I’m delighted you wrote.  You are one of an army of heroic grandparents who are doing the crucial work that needs to be done to raise your grandchildren.

The struggles you face are not yours alone but a result of many years of policies that have not adequately supported children and families.  I firmly believe that once our society puts the needs of our children ahead of the “needs” of an economy-gone-crazy, our problems will be a 100th of what we currently face.

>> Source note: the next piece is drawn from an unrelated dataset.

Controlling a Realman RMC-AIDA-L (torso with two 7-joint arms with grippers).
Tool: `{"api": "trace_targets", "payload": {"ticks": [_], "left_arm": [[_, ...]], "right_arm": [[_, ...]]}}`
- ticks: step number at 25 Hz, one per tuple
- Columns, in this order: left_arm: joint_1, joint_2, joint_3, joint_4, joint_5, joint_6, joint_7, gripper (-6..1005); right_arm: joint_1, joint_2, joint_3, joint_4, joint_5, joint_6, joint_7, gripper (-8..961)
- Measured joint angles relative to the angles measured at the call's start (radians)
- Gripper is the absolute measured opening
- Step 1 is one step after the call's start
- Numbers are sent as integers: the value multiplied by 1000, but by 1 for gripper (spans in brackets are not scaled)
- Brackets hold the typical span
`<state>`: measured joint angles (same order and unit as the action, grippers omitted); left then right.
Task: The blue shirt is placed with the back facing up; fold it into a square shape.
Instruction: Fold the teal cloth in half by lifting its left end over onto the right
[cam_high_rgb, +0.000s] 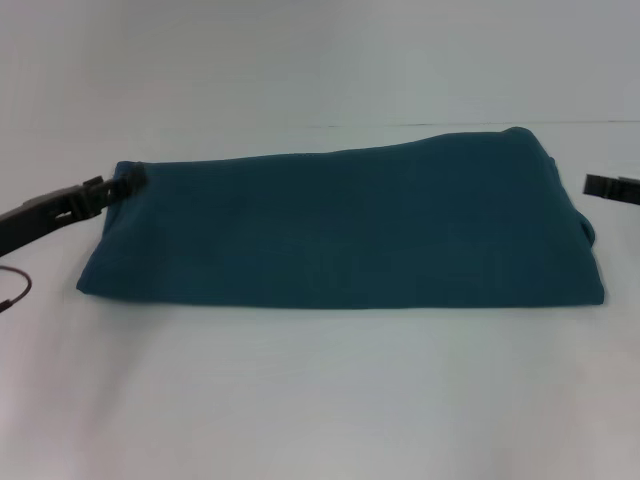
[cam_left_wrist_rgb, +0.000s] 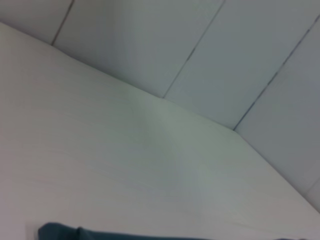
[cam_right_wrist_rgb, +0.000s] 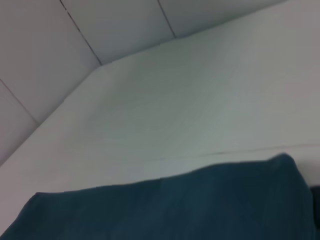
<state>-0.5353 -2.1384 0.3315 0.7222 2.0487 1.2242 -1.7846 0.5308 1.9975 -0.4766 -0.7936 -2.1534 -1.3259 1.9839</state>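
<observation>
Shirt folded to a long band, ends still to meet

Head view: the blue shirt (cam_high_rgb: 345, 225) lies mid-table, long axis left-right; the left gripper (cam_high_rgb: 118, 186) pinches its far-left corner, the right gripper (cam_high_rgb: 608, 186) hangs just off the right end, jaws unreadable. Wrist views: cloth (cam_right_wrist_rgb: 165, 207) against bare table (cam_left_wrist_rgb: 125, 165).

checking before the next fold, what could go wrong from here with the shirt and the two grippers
The left gripper sits at the far left corner of the dark teal-blue knit shirt; lifting there alone could drag the folded band askew. The right gripper is off the cloth beside the bunched right end, so that end may stay uneven.
</observation>
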Motion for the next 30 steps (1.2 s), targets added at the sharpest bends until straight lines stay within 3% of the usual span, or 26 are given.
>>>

But to the point–what can a grandmother/guardian do now?  Lots.  First, you are right to be reluctant to drug your grandchild.  I like to think of our fellow primates, the chimps.  Imagine forcing young chimps to stay in one place for hours, regulating eating times, playing times and contact with parents.  You might guess that some of the chimps may have some real difficulties doing so.  Would drugging the young chimps be a good solution?  It seems to me the problem is due to putting these young ones in an un-chimp-like situation.  Our children face a similar situation.  This is not the fault of our hard-working teachers; no one is to blame; just changes need to be made.

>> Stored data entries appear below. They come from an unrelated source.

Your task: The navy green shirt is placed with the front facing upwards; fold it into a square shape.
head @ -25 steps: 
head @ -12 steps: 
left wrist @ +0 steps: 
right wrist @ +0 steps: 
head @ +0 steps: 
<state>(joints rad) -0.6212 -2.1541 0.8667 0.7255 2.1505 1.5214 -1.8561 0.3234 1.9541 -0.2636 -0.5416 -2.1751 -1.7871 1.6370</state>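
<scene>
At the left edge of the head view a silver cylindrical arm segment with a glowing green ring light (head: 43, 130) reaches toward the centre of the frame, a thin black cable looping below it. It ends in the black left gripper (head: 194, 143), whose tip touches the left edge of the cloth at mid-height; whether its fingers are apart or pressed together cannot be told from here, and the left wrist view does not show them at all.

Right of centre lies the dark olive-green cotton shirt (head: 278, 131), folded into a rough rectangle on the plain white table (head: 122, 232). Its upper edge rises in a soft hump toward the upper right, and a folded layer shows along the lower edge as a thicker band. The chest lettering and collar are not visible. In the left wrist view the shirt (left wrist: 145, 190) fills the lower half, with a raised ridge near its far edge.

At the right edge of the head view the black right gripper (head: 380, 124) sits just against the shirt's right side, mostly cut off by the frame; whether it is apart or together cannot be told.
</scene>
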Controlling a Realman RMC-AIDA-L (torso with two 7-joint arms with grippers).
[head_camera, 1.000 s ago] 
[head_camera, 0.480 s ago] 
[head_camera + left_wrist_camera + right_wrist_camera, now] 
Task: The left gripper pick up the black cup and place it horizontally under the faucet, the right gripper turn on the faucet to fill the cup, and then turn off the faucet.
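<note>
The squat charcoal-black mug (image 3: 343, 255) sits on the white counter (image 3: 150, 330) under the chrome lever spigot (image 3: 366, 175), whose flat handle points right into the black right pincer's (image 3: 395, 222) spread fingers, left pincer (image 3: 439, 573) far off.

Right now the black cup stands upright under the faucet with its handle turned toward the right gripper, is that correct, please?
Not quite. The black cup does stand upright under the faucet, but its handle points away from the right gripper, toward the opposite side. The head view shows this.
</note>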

But, for better and for worse, this is the situation our children must endure.

So the first thing:  don’t permit your child to be drugged.  I know I’m going against a league of mental health professionals, educators, and, of course, drug companies, to say this, but I do.  And there’s good research to back this up.  And, in fact, there is apparently long term damaging effects from the drugging.   So, this is a good place to “just say no.”

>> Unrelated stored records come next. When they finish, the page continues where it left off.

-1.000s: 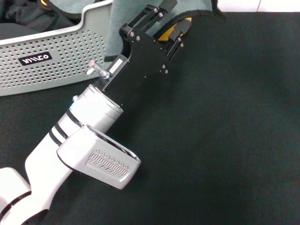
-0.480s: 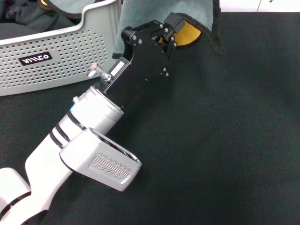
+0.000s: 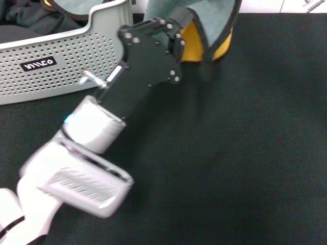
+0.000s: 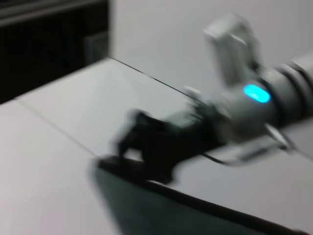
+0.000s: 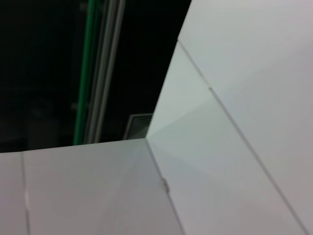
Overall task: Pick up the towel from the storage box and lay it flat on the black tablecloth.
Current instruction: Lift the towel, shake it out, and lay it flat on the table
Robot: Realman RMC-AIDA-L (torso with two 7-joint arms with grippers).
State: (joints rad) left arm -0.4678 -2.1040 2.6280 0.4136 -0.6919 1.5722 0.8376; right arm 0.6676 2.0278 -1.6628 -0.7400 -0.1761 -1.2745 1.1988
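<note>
Yellow-orange and grey, the towel [image 3: 207, 30] hangs pinched in the left gripper [image 3: 179, 38] fingers above the black tablecloth [image 3: 245, 143] near its far edge, beside the storage box [image 3: 56, 61]. It should be drawn clear, then lowered and spread flat.

Black tablecloth [image 3: 245, 153] lies open to the right; storage box [image 3: 61, 61] blocks far left

One towel [image 3: 217, 30], yellow-orange and grey, hanging at the far edge of the one black tablecloth [image 3: 245, 153]. One perforated grey storage box [image 3: 61, 61] at the far left corner, dark garment inside. One arm in head view, one left gripper [image 3: 179, 33]; a second arm shows blurred in the left wrist view.
</note>
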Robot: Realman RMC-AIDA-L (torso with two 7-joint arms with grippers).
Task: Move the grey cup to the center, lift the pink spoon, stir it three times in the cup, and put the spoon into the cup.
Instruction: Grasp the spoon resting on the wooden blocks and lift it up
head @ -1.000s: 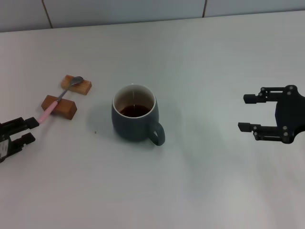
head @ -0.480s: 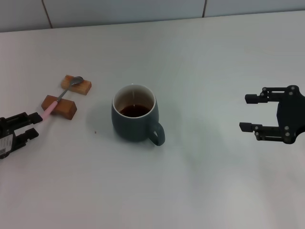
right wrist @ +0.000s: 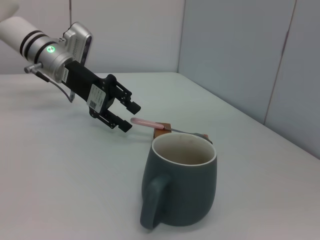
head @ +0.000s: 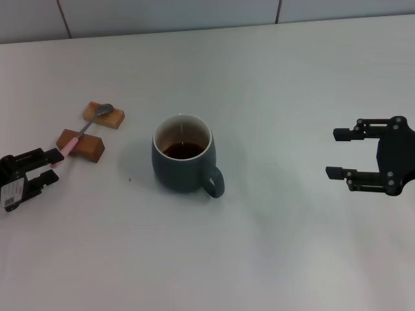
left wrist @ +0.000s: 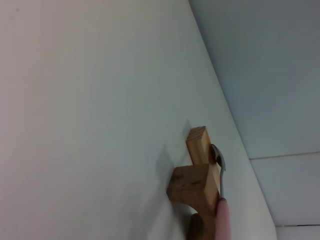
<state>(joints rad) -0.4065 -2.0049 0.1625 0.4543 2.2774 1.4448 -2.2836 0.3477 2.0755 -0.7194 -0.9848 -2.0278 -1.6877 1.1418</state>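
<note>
The grey cup (head: pixel 184 160) stands at the middle of the table with dark liquid inside and its handle toward the front right; it also shows in the right wrist view (right wrist: pixel 181 180). The pink spoon (head: pixel 81 133) lies across two wooden blocks (head: pixel 81 145) at the left, bowl on the far block; it shows in the left wrist view (left wrist: pixel 222 210) and the right wrist view (right wrist: pixel 150 123) too. My left gripper (head: pixel 53 165) is open, its fingers either side of the pink handle's tip, seen also in the right wrist view (right wrist: pixel 129 116). My right gripper (head: pixel 335 153) is open and empty at the right.
The far wooden block (head: pixel 104 115) holds the spoon's bowl. A tiled wall edge (head: pixel 194 26) runs along the back of the white table (head: pixel 272 246).
My left gripper has moved right and slightly up toward the spoon's handle end, now covering most of it. The right arm has stayed still.
</note>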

Second thing:  when adults are scared or sad and have no one to talk or cry with, they get quiet.  Not children.  When they are carrying around bad feelings, they don’t feel connected to the people around them and they don’t –and can’t–behave in a way that will enable them to learn; they can’t cooperate.

Teachers have too many children to handle all the feelings that come up for their many children.  So it’s up to you.  Here’s how to do it:  when your grandson gets close to tears, stay close to him and let him cry, encourage him even, regardless of the pretext.  And, believe it or not, when he has a tantrum, stay close, protect him from hurting you or himself, or property, and communicate to him that you want to stay close while he is feeling so bad.  If you have a trusted friend or relative nearby to help you, that would be great.

And last, try to find time for vigorous play every afternoon or evening.  I don’t know from your letter what your level of health is now.  If it is good, and you are in decent shape, you can do it.  You can play a vigorous game of “I’m going to kiss you when I catch you!”  or just tussle on the rug or the bed.  As the adult, you take responsibility to make sure no one gets hurt, including you, without blaming your grandson if someone does [we heal].  And be prepared for big feelings to surface.  This is a great opportunity for him to unload those heavy feelings that prevent him from functioning well in school.  He may not be able to talk about them, but he may be able to cry or tantrum them out.  That’s fine.  It’s the crying and tantruming that will heal the hurt.

If you can’t do that kind of vigorous play, see if you can find a younger friend who would be open to this kind of play-listening.  And, perhaps, you might be able to figure out a less strenuous game, like a pillow fight that you’d be able to cope with.

I think you will find, after a few weeks, he will be far better able to handle the challenges of school.